I started operating the door handle and have some questions for you: Does you handle move like it is locked? Does it move like it is unlocked (you know what I'm talking about)? or is it something different?
If the door handle is broken - you know it is unlocked (even used the key to ensure it is) and still get no action but the door is latched closed, then these pics might help you.
This first 2 pic is from the center of the door looking down at the the bar that moves when you lift the handle. First is where it sits when door is latched closed


The next shows that the bar moves to the left when it releases the latch that holds the door closed.


This pic shows the left end of the door, this is the end that releases the door latch. I don't see any way to get to this but wanted you to see how it works. The cable you see in this pic is the other end of the cable that you saw above on the bar. The bolt sticking out toward you that you see the head of to the right, is there to give the mechanism a place to latch.


This a pic (sorry for the blur) shows that the cable is pulling down the metal that the bolt is mounted to and releases the door latches.


This pic shows the upper latch - when the door is closed the "U" is up - there is a matching one at the bottom of the door facing down. These doors are latched tight against the rubber gaskets mounted around the door frame


This pic shows the metal work of the latching mechanism and you can see it is behind that bolt, keeping it latched closed


This pic shows the "U" in the unlatched/open position


So you lift the handle, the bar attached to the handle mechanism moves left and the cable is pulled down, which releases the latching mechanism which forcefully pushes the door away from the frame and the springs lift it up the side of the coach.

Ok, so how do we bust into this thing? The only thing I can see is we need a way to move the bar to the left to release the door. I think that you need to drill a hole in the handle area to allow something in to get to the bar. Here is the handle from the outside. Notice the sloping bottom below left of the key and below the button you push for the "magic closing"

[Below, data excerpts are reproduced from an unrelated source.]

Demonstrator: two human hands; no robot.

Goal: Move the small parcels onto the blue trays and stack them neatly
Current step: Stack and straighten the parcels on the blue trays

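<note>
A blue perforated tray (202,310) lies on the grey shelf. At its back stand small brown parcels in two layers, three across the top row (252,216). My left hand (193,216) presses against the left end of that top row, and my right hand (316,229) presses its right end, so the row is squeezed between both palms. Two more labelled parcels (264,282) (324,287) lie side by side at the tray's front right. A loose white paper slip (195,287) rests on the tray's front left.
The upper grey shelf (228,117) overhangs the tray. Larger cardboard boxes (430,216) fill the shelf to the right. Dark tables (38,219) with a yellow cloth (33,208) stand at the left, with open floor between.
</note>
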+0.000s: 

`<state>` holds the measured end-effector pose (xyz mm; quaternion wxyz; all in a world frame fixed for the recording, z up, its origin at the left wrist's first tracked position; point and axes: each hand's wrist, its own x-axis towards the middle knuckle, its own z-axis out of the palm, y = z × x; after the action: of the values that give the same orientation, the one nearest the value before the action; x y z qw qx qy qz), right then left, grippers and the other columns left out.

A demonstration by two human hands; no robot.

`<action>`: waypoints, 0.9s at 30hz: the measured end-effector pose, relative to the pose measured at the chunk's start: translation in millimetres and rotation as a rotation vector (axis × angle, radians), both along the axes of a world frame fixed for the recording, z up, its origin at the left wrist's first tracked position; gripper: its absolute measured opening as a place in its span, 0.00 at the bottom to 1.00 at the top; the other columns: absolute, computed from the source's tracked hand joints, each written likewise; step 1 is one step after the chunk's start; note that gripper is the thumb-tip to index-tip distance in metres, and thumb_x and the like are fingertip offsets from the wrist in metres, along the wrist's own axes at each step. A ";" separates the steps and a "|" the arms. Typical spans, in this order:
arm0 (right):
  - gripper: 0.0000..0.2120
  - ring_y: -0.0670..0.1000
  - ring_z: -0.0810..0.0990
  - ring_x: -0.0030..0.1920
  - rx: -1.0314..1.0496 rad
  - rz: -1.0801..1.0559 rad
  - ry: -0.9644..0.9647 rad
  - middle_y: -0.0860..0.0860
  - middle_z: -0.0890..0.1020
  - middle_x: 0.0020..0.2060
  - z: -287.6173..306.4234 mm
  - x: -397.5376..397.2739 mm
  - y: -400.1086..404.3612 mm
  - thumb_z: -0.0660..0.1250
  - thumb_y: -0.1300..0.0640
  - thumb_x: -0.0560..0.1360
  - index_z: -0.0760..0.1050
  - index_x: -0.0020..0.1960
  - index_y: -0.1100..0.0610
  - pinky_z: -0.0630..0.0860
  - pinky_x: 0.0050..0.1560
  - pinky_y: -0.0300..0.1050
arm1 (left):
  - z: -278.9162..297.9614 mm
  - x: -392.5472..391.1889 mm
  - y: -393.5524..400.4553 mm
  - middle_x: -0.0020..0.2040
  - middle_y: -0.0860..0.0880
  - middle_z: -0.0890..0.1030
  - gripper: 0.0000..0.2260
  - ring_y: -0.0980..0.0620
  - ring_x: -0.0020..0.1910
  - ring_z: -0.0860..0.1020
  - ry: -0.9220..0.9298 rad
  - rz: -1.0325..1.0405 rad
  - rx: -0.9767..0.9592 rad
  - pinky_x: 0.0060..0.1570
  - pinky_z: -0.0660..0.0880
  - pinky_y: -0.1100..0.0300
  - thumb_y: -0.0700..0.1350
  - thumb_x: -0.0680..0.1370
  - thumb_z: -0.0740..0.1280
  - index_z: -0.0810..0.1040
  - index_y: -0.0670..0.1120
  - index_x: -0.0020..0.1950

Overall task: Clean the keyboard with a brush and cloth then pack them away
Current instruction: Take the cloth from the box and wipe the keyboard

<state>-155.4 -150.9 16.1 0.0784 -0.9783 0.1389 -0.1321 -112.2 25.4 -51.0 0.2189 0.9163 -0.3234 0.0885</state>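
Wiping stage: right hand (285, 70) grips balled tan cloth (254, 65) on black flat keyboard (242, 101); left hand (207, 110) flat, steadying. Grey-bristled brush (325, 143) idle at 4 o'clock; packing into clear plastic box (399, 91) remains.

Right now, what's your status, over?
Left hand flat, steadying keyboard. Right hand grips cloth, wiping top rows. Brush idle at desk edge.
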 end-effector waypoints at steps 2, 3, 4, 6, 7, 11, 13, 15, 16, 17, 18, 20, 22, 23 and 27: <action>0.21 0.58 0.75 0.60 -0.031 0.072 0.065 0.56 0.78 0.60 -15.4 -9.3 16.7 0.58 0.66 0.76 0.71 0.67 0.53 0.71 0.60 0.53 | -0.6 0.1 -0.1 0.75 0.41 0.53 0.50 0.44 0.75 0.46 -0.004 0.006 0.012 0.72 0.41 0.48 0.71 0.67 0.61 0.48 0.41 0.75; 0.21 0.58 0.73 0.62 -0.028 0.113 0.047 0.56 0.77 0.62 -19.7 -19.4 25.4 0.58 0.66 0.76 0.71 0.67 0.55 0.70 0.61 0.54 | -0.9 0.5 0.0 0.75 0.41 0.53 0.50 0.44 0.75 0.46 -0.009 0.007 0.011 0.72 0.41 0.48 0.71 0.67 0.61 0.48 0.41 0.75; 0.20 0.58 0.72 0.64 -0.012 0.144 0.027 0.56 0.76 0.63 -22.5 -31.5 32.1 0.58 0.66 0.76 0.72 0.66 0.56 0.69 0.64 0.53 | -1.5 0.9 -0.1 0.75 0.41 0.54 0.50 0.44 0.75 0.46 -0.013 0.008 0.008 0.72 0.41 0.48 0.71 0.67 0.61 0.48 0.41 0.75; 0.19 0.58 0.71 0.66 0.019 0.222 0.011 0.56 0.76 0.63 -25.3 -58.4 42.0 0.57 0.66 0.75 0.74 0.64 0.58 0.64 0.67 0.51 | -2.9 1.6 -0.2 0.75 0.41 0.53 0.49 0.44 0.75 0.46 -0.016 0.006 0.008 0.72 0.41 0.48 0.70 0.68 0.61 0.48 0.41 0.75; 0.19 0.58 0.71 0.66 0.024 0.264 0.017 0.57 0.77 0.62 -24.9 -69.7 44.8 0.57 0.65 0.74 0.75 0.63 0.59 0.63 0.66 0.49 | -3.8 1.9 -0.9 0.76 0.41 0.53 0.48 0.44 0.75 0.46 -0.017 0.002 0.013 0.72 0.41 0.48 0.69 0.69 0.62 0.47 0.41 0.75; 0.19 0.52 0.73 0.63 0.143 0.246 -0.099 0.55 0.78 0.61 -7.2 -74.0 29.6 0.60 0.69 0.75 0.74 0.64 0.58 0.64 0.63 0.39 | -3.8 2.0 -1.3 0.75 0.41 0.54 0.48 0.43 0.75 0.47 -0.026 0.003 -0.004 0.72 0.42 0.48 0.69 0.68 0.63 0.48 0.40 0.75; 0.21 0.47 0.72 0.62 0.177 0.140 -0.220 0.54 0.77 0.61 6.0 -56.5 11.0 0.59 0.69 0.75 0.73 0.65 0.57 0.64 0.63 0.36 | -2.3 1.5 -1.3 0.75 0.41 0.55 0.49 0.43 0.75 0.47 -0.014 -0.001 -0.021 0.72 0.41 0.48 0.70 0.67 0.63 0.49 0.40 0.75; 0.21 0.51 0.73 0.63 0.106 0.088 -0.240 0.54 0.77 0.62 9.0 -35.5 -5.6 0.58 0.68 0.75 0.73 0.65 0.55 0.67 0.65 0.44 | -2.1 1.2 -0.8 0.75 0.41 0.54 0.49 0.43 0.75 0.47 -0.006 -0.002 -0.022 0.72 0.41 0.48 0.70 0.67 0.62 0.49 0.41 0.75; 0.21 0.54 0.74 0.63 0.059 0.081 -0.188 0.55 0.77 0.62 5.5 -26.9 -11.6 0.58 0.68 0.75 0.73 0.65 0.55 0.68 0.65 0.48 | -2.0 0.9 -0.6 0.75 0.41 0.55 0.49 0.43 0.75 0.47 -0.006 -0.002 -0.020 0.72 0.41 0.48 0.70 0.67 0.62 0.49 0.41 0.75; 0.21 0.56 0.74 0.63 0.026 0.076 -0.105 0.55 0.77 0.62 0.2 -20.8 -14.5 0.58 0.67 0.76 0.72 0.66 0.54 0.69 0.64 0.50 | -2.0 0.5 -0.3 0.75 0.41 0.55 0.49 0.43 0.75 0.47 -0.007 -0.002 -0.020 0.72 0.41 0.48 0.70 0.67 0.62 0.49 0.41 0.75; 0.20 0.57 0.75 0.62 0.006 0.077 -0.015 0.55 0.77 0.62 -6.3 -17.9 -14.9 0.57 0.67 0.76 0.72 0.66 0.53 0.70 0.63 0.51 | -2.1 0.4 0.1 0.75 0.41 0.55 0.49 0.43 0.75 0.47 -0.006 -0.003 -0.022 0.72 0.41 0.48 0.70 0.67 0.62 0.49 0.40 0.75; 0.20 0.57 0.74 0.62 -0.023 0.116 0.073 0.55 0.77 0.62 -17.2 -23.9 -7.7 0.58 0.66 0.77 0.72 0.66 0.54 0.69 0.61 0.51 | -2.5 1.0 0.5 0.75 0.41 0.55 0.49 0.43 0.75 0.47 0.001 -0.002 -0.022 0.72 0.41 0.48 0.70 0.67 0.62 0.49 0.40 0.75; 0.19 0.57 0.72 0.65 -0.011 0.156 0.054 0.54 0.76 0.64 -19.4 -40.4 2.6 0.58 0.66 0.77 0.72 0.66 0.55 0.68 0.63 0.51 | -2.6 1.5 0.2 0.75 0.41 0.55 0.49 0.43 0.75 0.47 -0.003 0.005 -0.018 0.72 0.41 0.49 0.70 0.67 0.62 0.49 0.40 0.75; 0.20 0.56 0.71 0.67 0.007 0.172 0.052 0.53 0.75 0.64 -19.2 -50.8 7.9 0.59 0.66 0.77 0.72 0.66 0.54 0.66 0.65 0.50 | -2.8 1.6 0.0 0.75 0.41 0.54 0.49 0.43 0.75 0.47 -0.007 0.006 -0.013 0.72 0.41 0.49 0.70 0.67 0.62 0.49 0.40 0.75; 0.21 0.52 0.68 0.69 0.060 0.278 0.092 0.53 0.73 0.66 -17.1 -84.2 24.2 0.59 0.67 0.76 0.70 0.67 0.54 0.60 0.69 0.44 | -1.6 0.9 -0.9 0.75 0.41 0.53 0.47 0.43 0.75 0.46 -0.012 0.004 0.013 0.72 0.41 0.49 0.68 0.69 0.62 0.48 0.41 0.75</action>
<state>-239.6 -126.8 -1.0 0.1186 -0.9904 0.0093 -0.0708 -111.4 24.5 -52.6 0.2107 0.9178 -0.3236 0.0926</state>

This is the handle area and mechanism from the rear. As you can see there isn't much room especially to the left of the bar - that is the key side. To the right of the bar you have more room AND you can see the sloping part of the handle area we talked about just above


Here is a closeup (sorry for the blur) and the wires you see to the right are the ones coming out of the "magic button". So my suggestion is you drill a hole in the sloping part of the handle about a 1/2" right of the button and toward the upper part of the slope


Drilling the hole 1/2" to the right of the button will bring you in to the "left" of the bar (as you're looking from the top). Looking at the pics you see you don't have much area to drill successfully through without hitting the mechanism. Maybe you could drill an inch to the right and come in behind the bar??? In this pic you can make out that there are nuts on the back of the bolts through the bar and you can make out that you don't have much room.

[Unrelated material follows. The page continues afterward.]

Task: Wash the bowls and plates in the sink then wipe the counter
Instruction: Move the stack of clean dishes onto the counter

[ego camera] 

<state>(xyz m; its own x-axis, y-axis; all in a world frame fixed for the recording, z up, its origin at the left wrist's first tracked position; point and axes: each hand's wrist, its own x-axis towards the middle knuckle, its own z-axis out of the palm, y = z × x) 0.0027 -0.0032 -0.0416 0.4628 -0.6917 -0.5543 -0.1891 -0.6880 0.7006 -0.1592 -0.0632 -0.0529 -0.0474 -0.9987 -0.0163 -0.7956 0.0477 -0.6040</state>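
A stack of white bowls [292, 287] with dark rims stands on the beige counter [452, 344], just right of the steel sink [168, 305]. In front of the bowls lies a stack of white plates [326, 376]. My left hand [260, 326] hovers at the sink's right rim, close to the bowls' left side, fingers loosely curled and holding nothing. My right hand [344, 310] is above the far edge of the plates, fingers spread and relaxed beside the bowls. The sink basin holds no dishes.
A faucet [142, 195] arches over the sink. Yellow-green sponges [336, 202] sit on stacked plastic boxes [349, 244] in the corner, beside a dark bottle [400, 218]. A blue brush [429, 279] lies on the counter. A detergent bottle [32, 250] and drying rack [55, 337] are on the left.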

I am not sure what you can use to move the bar to the left and of course that will decide how big a hole you drill. If you need any more pics or a measurement I am happy to get them for you. You have other doors that you can investigate this approach on. I think if you do this right you won't be able to see the hole very easily and you'll patch it with something anyway.
Now if you answered the questions about the door handle acting a different way, then all this could be moot.
Good luck.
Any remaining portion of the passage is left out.